E-GEO: A Testbed for Generative Engine Optimization in E-Commerce
Puneet S. Bagga, Vivek F. Farias, Tamar Korkotashvili, Tianyi Peng, Yuhang Wu (Authors listed alphabetically)
arXiv, 2025
arXiv / code

With the rise of large language models (LLMs), generative engines are becoming powerful alternatives to traditional search, reshaping retrieval tasks. In e-commerce, for instance, conversational shopping agents now guide consumers to relevant products. This shift has created the need for generative engine optimization (GEO)--improving content visibility and relevance for generative engines. Yet despite its growing importance, current GEO practices are ad hoc, and their impacts remain poorly understood, especially in e-commerce. We address this gap by introducing E-GEO, the first benchmark built specifically for e-commerce GEO. E-GEO contains over 7,000 realistic, multi-sentence consumer product queries paired with relevant listings, capturing rich intent, constraints, preferences, and shopping contexts that existing datasets largely miss. Using this benchmark, we conduct the first large-scale empirical study of e-commerce GEO, evaluating 15 common rewriting heuristics and comparing their empirical performance. To move beyond heuristics, we further formulate GEO as a tractable optimization problem and develop a lightweight iterative prompt-optimization algorithm that can significantly outperform these baselines. Surprisingly, the optimized prompts reveal a stable, domain-agnostic pattern--suggesting the existence of a "universally effective" GEO strategy. Our data and code are publicly available at https://github.com/psbagga17/E-GEO.
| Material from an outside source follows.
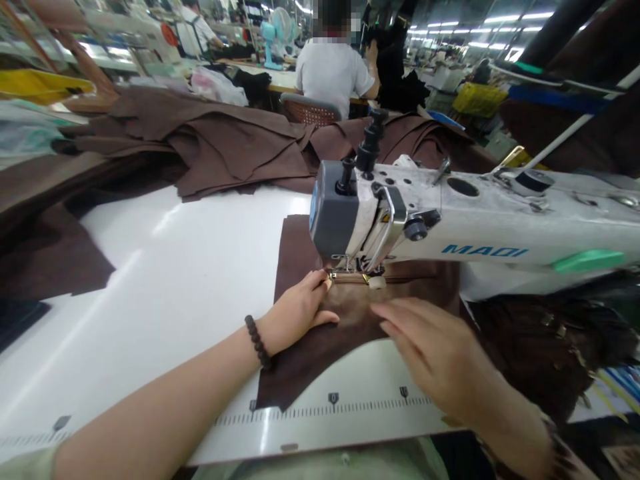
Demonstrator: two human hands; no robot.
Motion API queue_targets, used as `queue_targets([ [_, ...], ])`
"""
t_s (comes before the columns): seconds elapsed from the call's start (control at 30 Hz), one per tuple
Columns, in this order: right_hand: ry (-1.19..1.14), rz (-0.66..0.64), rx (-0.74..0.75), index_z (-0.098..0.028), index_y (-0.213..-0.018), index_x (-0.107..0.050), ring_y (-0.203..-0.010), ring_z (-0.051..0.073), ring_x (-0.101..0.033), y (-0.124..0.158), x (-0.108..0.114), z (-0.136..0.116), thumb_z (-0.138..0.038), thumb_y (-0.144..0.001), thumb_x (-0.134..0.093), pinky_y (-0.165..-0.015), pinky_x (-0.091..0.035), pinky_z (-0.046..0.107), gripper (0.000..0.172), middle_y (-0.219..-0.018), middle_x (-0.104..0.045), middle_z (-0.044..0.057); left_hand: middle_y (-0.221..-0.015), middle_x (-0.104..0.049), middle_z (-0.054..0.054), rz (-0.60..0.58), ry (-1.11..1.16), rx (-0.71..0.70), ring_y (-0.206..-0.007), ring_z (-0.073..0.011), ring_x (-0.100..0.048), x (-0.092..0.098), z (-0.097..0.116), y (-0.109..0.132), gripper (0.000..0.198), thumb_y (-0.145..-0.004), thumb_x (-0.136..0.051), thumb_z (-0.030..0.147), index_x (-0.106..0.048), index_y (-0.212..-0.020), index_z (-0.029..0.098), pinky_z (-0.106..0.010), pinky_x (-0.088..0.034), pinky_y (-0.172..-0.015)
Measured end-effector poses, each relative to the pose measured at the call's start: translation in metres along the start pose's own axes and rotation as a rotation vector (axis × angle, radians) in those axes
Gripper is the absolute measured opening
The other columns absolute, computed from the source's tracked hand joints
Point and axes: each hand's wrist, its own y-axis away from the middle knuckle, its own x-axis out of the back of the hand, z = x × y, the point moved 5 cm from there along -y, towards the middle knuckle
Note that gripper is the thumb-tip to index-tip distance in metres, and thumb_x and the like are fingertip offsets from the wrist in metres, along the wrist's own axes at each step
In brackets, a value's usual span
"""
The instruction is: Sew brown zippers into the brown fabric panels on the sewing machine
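Note:
A brown fabric piece [320, 347] with a zipper [350, 277] lies under the needle head of a white sewing machine [450, 220]. My left hand [299, 312], with a dark bead bracelet on the wrist, rests flat on the fabric left of the presser foot, fingertips touching the zipper end. My right hand [435, 353] lies on the fabric just in front of the foot, fingers stretched out and a little blurred. Neither hand grips anything.
The white table [165, 287] carries a printed ruler [340, 407] along its front edge. Heaps of brown fabric [220, 143] lie at the back and left. More dark brown material [545, 347] hangs at the right. A person in a white shirt [333, 70] sits beyond, back turned.

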Motion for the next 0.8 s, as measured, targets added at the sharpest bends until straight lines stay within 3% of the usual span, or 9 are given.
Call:
queue_targets([
  [0.13, 0.032, -0.085, -0.036, -0.012, -0.126, -0.048, -0.116, 0.026, -0.047, -0.027, -0.063, 0.007, -0.020, -0.087, -0.042, -0.100, -0.038, 0.049, 0.040, -0.123, -0.053, 0.014, -0.119, -0.047, -0.016, -0.037, 0.027, -0.011, -0.108, -0.0269, -0.054, -0.002, 0.001, -0.001, 0.048, -0.079, -0.062, 0.038, -0.049, -0.113, 0.007, -0.038, -0.048, -0.092],
  [0.23, -0.048, -0.157, -0.048, -0.013, -0.129, -0.043, -0.123, 0.024, -0.041, -0.037, -0.082, 0.020, -0.017, -0.086, -0.043, -0.104, -0.032, 0.052, 0.042, -0.130, -0.047, 0.014, -0.119, -0.047, -0.018, -0.067, 0.001, -0.008, -0.108, -0.0273, -0.053, -0.004, 0.002, -0.001, 0.048, -0.079, -0.060, 0.041, -0.051, -0.110, 0.006, -0.038, -0.046, -0.095],
  [0.8, -0.112, -0.171, -0.031, -0.014, -0.130, -0.043, -0.125, 0.023, -0.040, -0.032, -0.086, 0.028, -0.022, -0.088, -0.042, -0.107, -0.026, 0.053, 0.042, -0.132, -0.046, 0.013, -0.117, -0.047, -0.015, -0.064, -0.037, -0.008, -0.112, -0.0287, -0.050, -0.002, 0.004, -0.002, 0.051, -0.081, -0.058, 0.044, -0.047, -0.116, 0.008, -0.040, -0.045, -0.095],
])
Learning Knapsack Decision Rules using Permutation-Invariant Neural Architectures
Puneet S. Bagga, Arthur Delarue, Jean Pauphilet
In preparation

Solving the Quadratic Assignment Problem using Deep Reinforcement Learning
Puneet S. Bagga, Arthur Delarue
arXiv, 2023
arXiv / code

The Quadratic Assignment Problem (QAP) is an NP-hard problem which has proven particularly challenging to solve: unlike other combinatorial problems like the traveling salesman problem (TSP), which can be solved to optimality for instances with hundreds or even thousands of locations using advanced integer programming techniques, no methods are known to exactly solve QAP instances of size greater than 30. Solving the QAP is nevertheless important because of its many critical applications, such as electronic wiring design and facility layout selection. We propose a method to solve the original Koopmans-Beckman formulation of the QAP using deep reinforcement learning. Our approach relies on a novel double pointer network, which alternates between selecting a location in which to place the next facility and a facility to place in the previous location. We train our model using A2C on a large dataset of synthetic instances, producing solutions with no instance-specific retraining necessary. Out of sample, our solutions are on average within 7.5% of a high-quality local search baseline, and even outperform it on 1.2% of instances.